After the tragedy and mayhem of last year’s Boston Marathon bombing, figuring out projected finish times for the race’s non-finishers was a low-priority task. But the attack left runners stranded across the city, distressed and confused, and without a sense of closure—a problem that a team of statisticians decided to tackle.
Their systems for calculating finish times, which used methods similar to the one Netflix uses to predict peoples’s movie preferences, could also be used to help future racers calculate their finish times as they run.
The study, published in March in PLOS One, is not the first to estimate runners’ pace, but the researchers say their model is more accurate. Throughout the Boston Marathon, race officials from the Boston Athletic Association (BAA) record each runner at 5-km intervals called “splits.” As the runners pass each 5-km checkpoint, officials use the time to calculate their pace, and generate an estimated finish time. This linear extension is called “constant pace,” and the researchers for this study believe it’s flawed.

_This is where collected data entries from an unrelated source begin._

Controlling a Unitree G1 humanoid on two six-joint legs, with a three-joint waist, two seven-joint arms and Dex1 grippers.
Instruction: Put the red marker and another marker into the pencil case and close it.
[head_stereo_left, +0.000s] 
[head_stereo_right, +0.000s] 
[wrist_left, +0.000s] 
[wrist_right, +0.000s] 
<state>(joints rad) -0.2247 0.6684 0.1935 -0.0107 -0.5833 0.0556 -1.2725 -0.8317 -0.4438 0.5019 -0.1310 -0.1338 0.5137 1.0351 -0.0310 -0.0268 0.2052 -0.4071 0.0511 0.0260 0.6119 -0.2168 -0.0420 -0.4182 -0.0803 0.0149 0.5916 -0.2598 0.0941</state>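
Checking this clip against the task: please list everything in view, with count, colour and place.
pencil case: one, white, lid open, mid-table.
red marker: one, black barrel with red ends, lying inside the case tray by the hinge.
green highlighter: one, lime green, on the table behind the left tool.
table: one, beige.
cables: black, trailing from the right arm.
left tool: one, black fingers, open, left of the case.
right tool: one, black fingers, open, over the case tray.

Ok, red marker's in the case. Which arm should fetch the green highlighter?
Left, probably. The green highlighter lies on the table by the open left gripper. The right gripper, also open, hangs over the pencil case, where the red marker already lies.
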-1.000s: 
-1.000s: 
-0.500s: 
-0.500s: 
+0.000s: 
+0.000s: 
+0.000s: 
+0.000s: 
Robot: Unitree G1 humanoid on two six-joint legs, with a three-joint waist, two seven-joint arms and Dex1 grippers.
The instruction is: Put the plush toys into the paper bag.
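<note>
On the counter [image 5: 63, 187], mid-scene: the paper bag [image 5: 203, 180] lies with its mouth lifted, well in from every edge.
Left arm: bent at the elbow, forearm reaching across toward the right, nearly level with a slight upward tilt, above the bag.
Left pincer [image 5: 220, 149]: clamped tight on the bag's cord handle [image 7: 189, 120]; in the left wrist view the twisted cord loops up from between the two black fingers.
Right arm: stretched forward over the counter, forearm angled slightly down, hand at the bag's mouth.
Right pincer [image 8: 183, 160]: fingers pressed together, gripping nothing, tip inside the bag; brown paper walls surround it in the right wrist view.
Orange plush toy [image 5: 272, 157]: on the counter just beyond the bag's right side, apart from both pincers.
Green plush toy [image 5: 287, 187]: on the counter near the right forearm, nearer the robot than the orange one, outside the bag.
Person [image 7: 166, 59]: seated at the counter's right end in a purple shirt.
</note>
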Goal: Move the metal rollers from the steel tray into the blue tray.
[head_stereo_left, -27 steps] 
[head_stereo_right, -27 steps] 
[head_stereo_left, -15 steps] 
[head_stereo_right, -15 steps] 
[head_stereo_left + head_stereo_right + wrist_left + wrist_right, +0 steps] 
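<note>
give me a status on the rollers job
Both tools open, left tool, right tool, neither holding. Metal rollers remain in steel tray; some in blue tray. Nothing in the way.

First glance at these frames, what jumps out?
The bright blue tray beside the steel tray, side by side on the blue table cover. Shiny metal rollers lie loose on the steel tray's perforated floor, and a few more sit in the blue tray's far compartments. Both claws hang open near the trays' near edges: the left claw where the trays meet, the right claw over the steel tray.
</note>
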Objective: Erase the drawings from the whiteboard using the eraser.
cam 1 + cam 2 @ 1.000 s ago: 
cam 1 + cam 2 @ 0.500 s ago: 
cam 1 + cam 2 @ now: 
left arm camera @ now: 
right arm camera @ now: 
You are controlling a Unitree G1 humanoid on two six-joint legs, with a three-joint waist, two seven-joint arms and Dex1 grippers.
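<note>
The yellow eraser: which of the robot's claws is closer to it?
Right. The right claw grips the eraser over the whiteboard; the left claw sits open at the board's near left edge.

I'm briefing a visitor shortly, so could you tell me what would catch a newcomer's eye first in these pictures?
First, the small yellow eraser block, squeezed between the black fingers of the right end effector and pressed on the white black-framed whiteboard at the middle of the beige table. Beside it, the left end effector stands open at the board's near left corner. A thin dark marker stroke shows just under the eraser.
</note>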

The problem, they say, is that most people tend to peter out in the final stretches, and some runners fluctuate wildly throughout. The race times were open, and the problem is easy to describe, but because there is such a large dataset and many variable outcomes, the researchers turned to a strategy Netflix used to turn 100 million ratings of about 18,000 movies from 480,000 subscribers into a predictive tool for smart recommendations.
To solve this ”matrix completion problem,” the statisticians created a grid of known paces for each runner with blank spaces for those whose finish times were unknown. They plugged that data into nine different statistical models—including constant pace—to get realistic estimates. The data didn’t just come from the non-finishers, and included races prior to 2013. One model called for times from a runner’s earlier marathons, while another compared each runner to 200 other runners with similar paces. Many also included multipliers that took into account a runner’s ability, their age and sex, and the difficulty of different sections of the race route.
Four of the methods worked equally well, and could predict finish times for 80% of the runners to within two minutes. The rest of the methods were too far off to be useful. Women, young people, and fast runners were easier to predict than men, older people, and slow runners, though the researchers didn’t offer an explanation of why.
The Boston race is one of the most popular in the country, and has some of the strictest entry requirements. To qualify, runners have to finish an approved marathon in a highly competitive age-and-sex-specific time. Many of those runners use their time from the previous Boston Marathon as their qualifier for the next year. Demand to be in this year’s race was higher than ever before, possibly because Americans decided that running it would be a great way to thumb their noses at terrorism. In response, race organizers increased capacity to 36,000 runners, up from 23,000 in 2013.
Regardless of projected finish times, the Boston Athletic Association decided to give all the 2013 non-finishers who made it at least halfway through the race a pass on their qualification requirements for this year’s race.
These results could also be used to help competitive runners get a better sense of their pace during races, the researchers said. A team on the sidelines could apply any one of the statistical methods and relay the information to the runner, who could then speed up or slow down to save energy, based on her goal.